Quelles sont vos sources d’inspiration ?

C’est la somme de tout ce que j’ai appris ces dix dernières années. J’avais dessiné la collection en janvier à travers des idées qui trottaient dans ma tête, puis ce fut le déclic. En trois jours, j’avais dessiné toute la collection. C’est souvent comme ça, je laisse l’idée mûrir un moment avant de me lancer dans les croquis. Ensuite, je prends le temps de trouver un genre, les matières, les formes…

Peut-on vivre de la mode aujourd’hui au Maroc ?

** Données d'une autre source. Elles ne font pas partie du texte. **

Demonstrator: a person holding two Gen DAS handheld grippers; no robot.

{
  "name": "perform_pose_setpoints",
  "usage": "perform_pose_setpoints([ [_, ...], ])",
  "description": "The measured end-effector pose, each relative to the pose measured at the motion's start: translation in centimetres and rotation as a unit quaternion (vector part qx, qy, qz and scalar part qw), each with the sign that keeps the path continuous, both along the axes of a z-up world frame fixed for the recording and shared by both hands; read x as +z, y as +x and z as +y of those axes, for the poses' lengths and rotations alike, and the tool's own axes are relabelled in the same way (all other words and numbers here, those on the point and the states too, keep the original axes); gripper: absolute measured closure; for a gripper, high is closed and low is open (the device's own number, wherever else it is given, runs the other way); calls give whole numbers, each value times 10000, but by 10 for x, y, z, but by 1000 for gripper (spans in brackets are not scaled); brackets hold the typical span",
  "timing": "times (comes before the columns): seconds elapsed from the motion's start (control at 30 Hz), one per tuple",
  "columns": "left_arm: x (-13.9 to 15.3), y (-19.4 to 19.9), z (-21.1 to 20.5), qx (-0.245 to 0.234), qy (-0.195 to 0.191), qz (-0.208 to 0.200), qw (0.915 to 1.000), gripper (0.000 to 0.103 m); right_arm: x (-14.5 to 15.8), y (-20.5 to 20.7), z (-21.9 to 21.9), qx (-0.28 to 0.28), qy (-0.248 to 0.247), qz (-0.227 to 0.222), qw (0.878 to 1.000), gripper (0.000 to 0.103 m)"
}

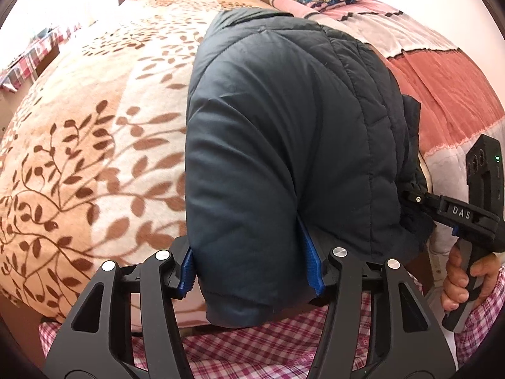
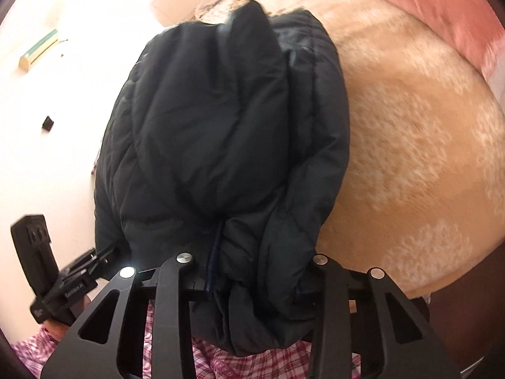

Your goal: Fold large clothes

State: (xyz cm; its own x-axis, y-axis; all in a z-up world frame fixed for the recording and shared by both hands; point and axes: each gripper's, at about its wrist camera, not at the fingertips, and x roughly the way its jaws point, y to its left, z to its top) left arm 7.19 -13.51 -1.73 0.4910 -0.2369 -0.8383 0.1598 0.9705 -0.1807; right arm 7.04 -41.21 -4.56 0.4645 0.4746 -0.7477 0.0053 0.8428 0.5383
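While both grippers' jaws clamp the puffer jacket (image 1: 284,132) at the bed (image 1: 94,126) edge, the folded bundle needs laying flat, then releasing.

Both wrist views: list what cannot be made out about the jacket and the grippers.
- Right gripper pads: right wrist view, buried under jacket folds.
- Right gripper's tips: left wrist view, behind the jacket's edge.
- Blanket pattern: right wrist view, blurred.
- Jacket's sleeves and zip: both views, folded inside the bundle.
- Left gripper: its pads press the hem, but the hem's underside is hidden.
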Motion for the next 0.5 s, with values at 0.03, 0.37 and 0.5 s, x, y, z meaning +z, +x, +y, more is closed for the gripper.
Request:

C’est dur, mais on peut y arriver. J’ai eu la chance d’avoir des gens qui ont cru en moi et m’ont soutenu en achetant mes créations, la plupart de ces clients étaient des artistes marocains ou étrangers. J’ai donc une clientèle très éclectique qui porte mes créations. Comme je n’avais pas de point de vente fixe, je proposais mes créations dans des ateliers, des pop-up ou des ventes éphémères. J’ai été présent aussi dans quelques boutiques, mais je passais mon temps à courir après l’argent avant d’arrêter. Il n’y a aucun business facile, mais le travail, ça paie toujours. Il faut croire en ce que l’on fait, être honnête vis-à-vis de soi même et ne pas faire de l’argent un but en soi. Mon objectif n’a jamais été de faire de l’argent, mais juste un moyen pour rester productif et créatif.

Quelle est votre vision de la mode au Maroc ?

J’ai plus confiance dans mon travail et l’influence que j’ai pu avoir dans l’esthétique, la culture, la mode, et dans plusieurs autres domaines. Je faisais des choses auxquelles je croyais et je voulais absolument les exprimer. Aujourd’hui, je sais où je vais. Mon but est d’imposer ma marque pour encourager d’autres jeunes, du Maroc ou d’ailleurs, à créer même s’ils n’ont pas forcément d’argent ou de moyens au départ. J’ai envie de prouver qu’à travers ce modèle économique, on peut arriver à un équilibre entre industrie et artisanat qui peuvent être complémentaires à l’arrivée. Les gens impliqués se sentent forts et fiers de voir leur travail valorisé ailleurs dans le monde. ­Mon objectif est que les gens portent ma marque sur leur corps, mais aussi dans leur cœur.